I have a dataset with 300 columns and 1000 rows and a corresponding code book in data.table format. For simplicity I am going to give 3 columns for both.
dt <- data.table(id = 1:10,
a = sample(c(1,2,3),10, replace = T),
b = sample(c(1,2) ,10, replace = T),
c = sample(c(1:5) ,10, replace = T))
id a b c
1: 1 2 1 2
2: 2 2 1 1
3: 3 3 1 1
4: 4 3 1 1
5: 5 1 2 5
6: 6 2 1 3
7: 7 1 2 3
8: 8 1 1 2
9: 9 2 1 5
10: 10 3 2 4
cb <- data.table(var = c(rep("a", 3), rep("b", 2), rep("c", 5)),
val = c(1,2,3,1,2,1,2,3,4,5),
des = c("red", "blue", "yellow", "yes","no","K", "Na","Ag","Au","Si"))
var val des
1: a 1 red
2: a 2 blue
3: a 3 yellow
4: b 1 yes
5: b 2 no
6: c 1 K
7: c 2 Na
8: c 3 Ag
9: c 4 Au
10: c 5 Si
In cb, var is the corresponding variable in dt, and val is the value in dt that has the corresponding des value. I want to edit dt by replacing the values in dt by the values in cb.
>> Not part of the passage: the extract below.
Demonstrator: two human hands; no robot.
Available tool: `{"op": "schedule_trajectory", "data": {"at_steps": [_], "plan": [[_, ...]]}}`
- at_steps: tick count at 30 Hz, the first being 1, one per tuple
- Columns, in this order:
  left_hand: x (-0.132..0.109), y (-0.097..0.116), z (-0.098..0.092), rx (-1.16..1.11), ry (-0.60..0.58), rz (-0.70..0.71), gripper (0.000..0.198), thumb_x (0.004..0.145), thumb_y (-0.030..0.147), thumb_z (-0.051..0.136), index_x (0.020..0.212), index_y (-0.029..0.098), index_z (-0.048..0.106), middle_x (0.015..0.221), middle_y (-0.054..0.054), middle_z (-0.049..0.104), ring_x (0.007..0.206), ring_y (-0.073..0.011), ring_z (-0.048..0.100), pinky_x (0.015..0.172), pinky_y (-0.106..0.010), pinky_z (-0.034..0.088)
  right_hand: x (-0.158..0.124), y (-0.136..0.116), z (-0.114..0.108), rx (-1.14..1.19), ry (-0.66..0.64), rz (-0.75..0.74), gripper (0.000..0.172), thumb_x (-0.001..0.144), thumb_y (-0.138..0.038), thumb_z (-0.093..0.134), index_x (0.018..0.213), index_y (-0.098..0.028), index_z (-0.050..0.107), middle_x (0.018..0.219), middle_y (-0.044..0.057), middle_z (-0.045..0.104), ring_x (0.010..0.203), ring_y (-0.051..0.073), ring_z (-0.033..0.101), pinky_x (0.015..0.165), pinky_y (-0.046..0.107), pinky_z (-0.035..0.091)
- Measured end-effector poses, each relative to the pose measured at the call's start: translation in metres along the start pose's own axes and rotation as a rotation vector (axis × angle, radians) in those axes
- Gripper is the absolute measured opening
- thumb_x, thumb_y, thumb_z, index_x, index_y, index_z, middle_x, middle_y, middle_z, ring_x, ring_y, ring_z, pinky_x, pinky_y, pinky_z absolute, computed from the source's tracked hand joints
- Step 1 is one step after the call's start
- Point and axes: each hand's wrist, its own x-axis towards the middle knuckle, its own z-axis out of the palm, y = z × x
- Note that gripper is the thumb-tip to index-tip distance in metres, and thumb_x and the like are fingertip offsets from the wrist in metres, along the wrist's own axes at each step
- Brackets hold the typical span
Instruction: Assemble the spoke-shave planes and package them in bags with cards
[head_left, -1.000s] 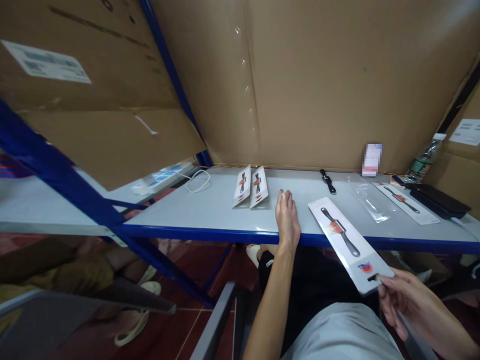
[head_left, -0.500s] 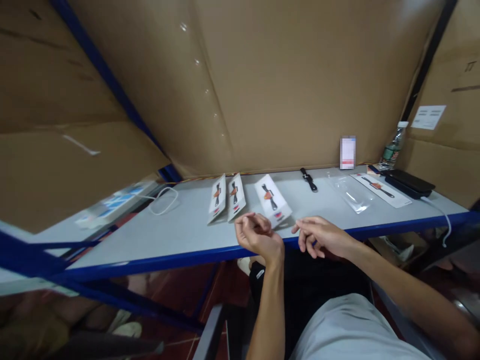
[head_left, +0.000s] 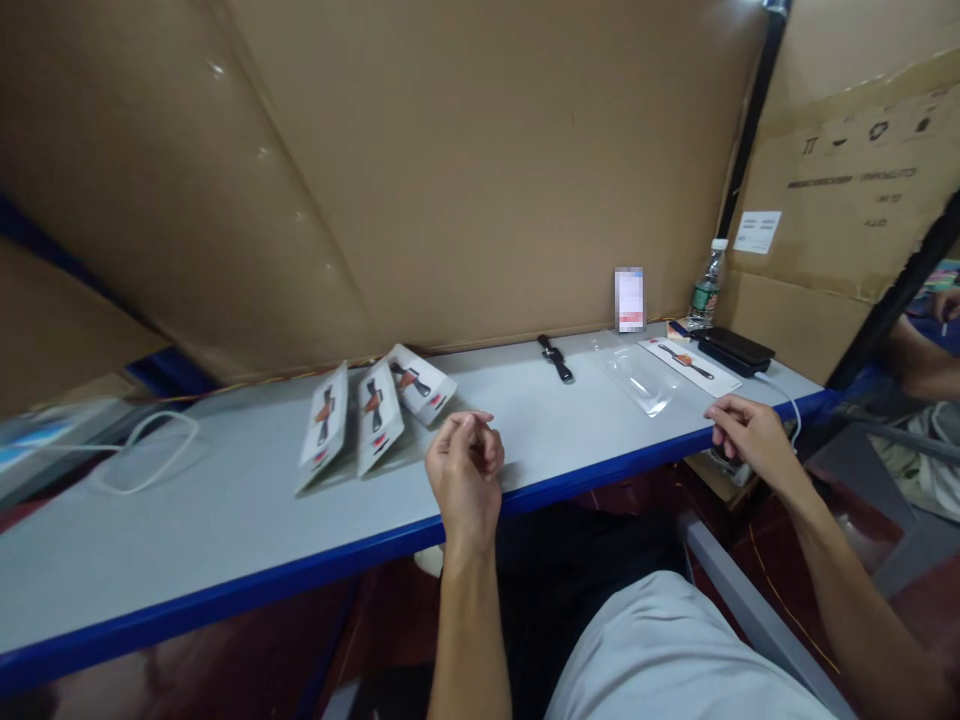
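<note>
My left hand (head_left: pixel 466 470) is over the table's front edge, fingers curled in and nothing visible in them. Just left of it, three packs stand or lean on the table: a left pack (head_left: pixel 324 425), a middle pack (head_left: pixel 377 415) and a tilted right pack (head_left: pixel 424 385). Each has a white card picturing a black spokeshave. My right hand (head_left: pixel 754 435) hangs at the front edge on the right, fingers loosely bent, holding nothing that I can see. Beyond it lie a flat printed card (head_left: pixel 694 368) and a clear plastic blister shell (head_left: pixel 641 380). A black spokeshave (head_left: pixel 556 360) lies farther back.
A phone (head_left: pixel 630 300) leans against the cardboard wall (head_left: pixel 480 180). In the right back corner are a water bottle (head_left: pixel 706 290) and a black device (head_left: pixel 733 350) with a white cable. Another cable (head_left: pixel 161 450) loops at left. At far right shows another person's arm (head_left: pixel 926 360).
The view has swung right. My right hand has moved right, away from my left hand, towards the flat card. The right pack now leans close against the middle one.
</note>
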Motion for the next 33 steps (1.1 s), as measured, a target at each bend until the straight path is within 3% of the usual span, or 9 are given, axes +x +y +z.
{"op": "schedule_trajectory", "data": {"at_steps": [4, 8, 14, 18, 21, 24, 26, 30, 33], "plan": [[0.001, -0.002, 0.0, 0.112, -0.105, -0.089, 0.02, 0.079, 0.034, 0.072, 0.075, 0.016, 0.063, 0.046, 0.007, 0.038, 0.039, -0.0051, 0.03, 0.037, -0.016, 0.019, -0.006, 0.012, -0.027, -0.079, 0.097, -0.003, 0.04, 0.083, -0.058, 0.063, 0.075, -0.019, 0.064, 0.055, 0.001, 0.062, 0.039, 0.011, 0.048, 0.046, 0.025, 0.038], [0.001, -0.003, 0.001, 0.126, -0.115, -0.072, 0.02, 0.078, 0.032, 0.074, 0.076, 0.015, 0.064, 0.049, 0.007, 0.038, 0.041, -0.0048, 0.031, 0.037, -0.014, 0.02, -0.008, -0.006, -0.037, -0.122, 0.175, -0.049, 0.044, 0.084, -0.062, 0.061, 0.076, -0.019, 0.065, 0.054, 0.001, 0.063, 0.04, 0.012, 0.049, 0.048, 0.027, 0.039], [0.0, -0.004, 0.0, 0.123, -0.129, -0.073, 0.019, 0.079, 0.03, 0.074, 0.076, 0.015, 0.063, 0.051, 0.008, 0.037, 0.041, -0.004, 0.031, 0.037, -0.014, 0.021, 0.019, -0.037, -0.002, -0.508, 0.142, -0.083, 0.031, 0.093, -0.048, 0.059, 0.092, -0.02, 0.073, 0.077, 0.008, 0.074, 0.076, 0.024, 0.068, 0.07, 0.032, 0.046], [0.0, -0.005, -0.002, 0.134, -0.13, -0.09, 0.02, 0.08, 0.033, 0.074, 0.077, 0.015, 0.064, 0.049, 0.008, 0.038, 0.04, -0.0041, 0.03, 0.037, -0.014, 0.02, 0.053, -0.03, 0.026, -0.754, 0.12, 0.06, 0.047, 0.098, -0.054, 0.054, 0.125, -0.017, 0.067, 0.114, 0.019, 0.073, 0.107, 0.033, 0.067, 0.087, 0.04, 0.047], [0.0, -0.005, -0.002, 0.152, -0.128, -0.101, 0.022, 0.08, 0.035, 0.073, 0.078, 0.016, 0.063, 0.047, 0.008, 0.038, 0.039, -0.0041, 0.028, 0.037, -0.014, 0.02, 0.07, -0.014, 0.041, -0.758, -0.043, 0.084, 0.046, 0.098, -0.055, 0.054, 0.116, -0.016, 0.069, 0.119, 0.02, 0.071, 0.111, 0.033, 0.066, 0.087, 0.038, 0.047], [-0.001, -0.005, -0.002, 0.167, -0.131, -0.125, 0.024, 0.079, 0.037, 0.074, 0.079, 0.016, 0.064, 0.047, 0.008, 0.039, 0.039, -0.0042, 0.028, 0.036, -0.014, 0.019, 0.073, -0.001, 0.049, -0.642, -0.081, 0.065, 0.025, 0.098, -0.037, 0.055, 0.093, -0.018, 0.07, 0.101, 0.013, 0.075, 0.101, 0.025, 0.068, 0.081, 0.03, 0.045], [0.0, -0.005, -0.003, 0.172, -0.132, -0.128, 0.025, 0.079, 0.039, 0.075, 0.078, 0.016, 0.064, 0.047, 0.008, 0.039, 0.039, -0.0042, 0.028, 0.036, -0.014, 0.019, 0.066, 0.003, 0.05, -0.463, -0.032, 0.05, 0.022, 0.097, -0.031, 0.053, 0.083, -0.019, 0.065, 0.078, 0.007, 0.072, 0.082, 0.02, 0.067, 0.073, 0.027, 0.044], [0.002, -0.007, -0.002, 0.212, -0.15, -0.132, 0.033, 0.079, 0.046, 0.076, 0.084, 0.015, 0.065, 0.05, 0.006, 0.046, 0.041, -0.0057, 0.036, 0.037, -0.015, 0.024, 0.029, -0.009, 0.053, 0.102, -0.024, -0.054, 0.029, 0.095, -0.045, 0.051, 0.078, -0.021, 0.053, 0.052, -0.004, 0.054, 0.05, 0.013, 0.052, 0.054, 0.024, 0.039], [0.002, -0.007, -0.001, 0.207, -0.161, -0.144, 0.048, 0.081, 0.057, 0.074, 0.103, 0.015, 0.065, 0.066, 0.0, 0.063, 0.055, -0.0125, 0.058, 0.044, -0.019, 0.041, -0.011, -0.033, 0.073, 0.408, -0.159, -0.061, 0.032, 0.094, -0.054, 0.051, 0.087, -0.022, 0.052, 0.051, -0.007, 0.052, 0.041, 0.01, 0.04, 0.043, 0.021, 0.03]]}}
It should look like
id a b c
1: 1 red yes Na
2: 2 yellow no Ag
3: 3 blue yes Ag
4: 4 red yes Au
5: 5 blue yes Ag
6: 6 blue no Au
7: 7 yellow yes Si
8: 8 blue no Ag
9: 9 red no K
10: 10 yellow no Ag
How do I perform an operation like this efficiently and in a way that doesn't sound like my computer has built in piston?
The reason is I have a pre-written code to analyze the data and need the actual values in order to run it. It may also prove useful in general because many times I am given data and a code book, but usually they aren't this many variables.